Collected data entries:
□ □ □ □ □ □ □

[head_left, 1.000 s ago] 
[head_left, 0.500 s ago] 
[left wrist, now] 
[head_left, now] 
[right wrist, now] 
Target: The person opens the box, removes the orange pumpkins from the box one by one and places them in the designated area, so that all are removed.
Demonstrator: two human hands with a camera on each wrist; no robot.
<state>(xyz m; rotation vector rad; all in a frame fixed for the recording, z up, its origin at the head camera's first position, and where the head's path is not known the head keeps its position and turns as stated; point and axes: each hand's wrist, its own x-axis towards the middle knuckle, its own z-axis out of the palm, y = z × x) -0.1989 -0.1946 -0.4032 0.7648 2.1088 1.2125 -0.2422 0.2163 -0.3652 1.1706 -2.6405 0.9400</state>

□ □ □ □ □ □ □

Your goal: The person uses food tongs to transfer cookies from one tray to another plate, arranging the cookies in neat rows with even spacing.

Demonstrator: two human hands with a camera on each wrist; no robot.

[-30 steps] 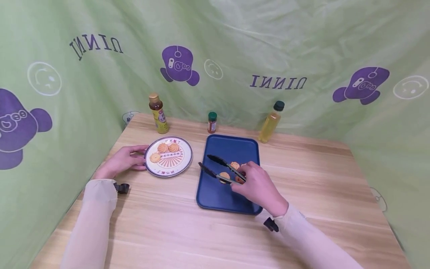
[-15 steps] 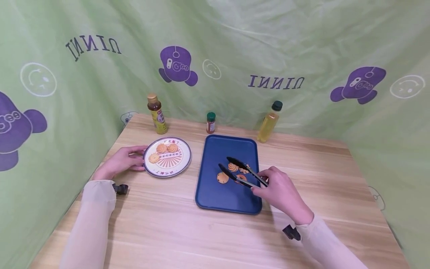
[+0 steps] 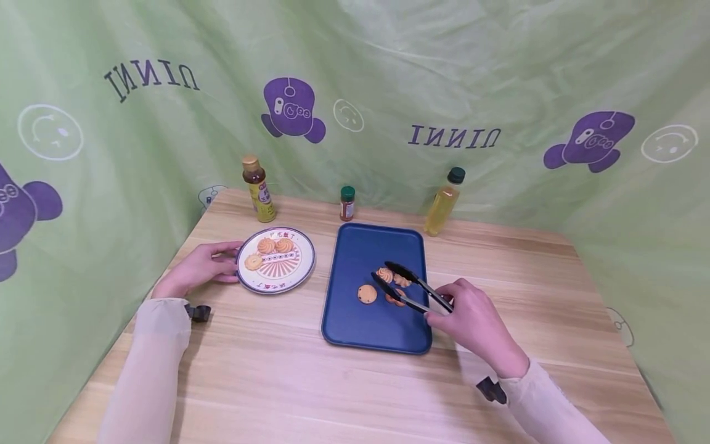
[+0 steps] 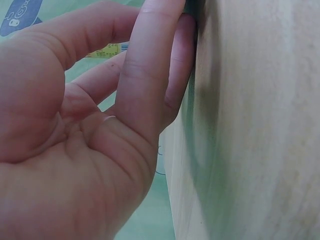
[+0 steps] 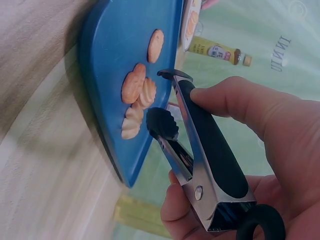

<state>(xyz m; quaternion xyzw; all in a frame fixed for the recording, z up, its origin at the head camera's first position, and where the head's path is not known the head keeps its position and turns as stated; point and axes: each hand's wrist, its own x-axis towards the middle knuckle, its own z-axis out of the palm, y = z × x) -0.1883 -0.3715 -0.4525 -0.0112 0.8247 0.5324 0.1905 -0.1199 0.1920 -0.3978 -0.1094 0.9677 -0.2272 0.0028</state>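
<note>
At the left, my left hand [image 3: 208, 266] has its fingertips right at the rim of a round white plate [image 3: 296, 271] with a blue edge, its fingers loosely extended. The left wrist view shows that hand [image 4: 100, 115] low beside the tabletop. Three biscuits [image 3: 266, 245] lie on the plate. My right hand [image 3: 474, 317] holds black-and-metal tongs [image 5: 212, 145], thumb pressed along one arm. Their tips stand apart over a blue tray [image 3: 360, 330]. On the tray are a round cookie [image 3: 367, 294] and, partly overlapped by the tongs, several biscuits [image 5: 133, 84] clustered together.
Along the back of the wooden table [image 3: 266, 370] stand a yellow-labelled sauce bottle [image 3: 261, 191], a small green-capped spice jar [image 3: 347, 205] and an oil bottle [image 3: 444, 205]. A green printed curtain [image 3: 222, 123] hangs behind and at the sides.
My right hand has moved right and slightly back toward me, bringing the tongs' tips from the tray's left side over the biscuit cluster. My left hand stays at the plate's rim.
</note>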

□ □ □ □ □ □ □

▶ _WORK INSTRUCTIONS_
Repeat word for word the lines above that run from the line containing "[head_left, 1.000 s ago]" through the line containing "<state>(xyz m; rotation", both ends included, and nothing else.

▶ _EXPECTED ANSWER_
[head_left, 1.000 s ago] 
[head_left, 0.500 s ago] 
[left wrist, now] 
[head_left, now] 
[right wrist, now] 
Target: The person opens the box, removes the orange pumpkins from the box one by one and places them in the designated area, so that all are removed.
Demonstrator: two human hands with a camera on each wrist; no robot.
<state>(xyz m; rotation vector rad; all in a frame fixed for the recording, z up, its origin at the head camera's first position, and where the head's path is not known the head keeps its position and turns as stated; point and axes: each hand's wrist, its own x-axis towards the middle knuckle, its own z-axis out of the palm, y = z × x) -0.1989 -0.1946 -0.4032 0.7648 2.1088 1.2125 -0.2422 0.2163 -0.3652 1.1706 -2.6405 0.9400</state>

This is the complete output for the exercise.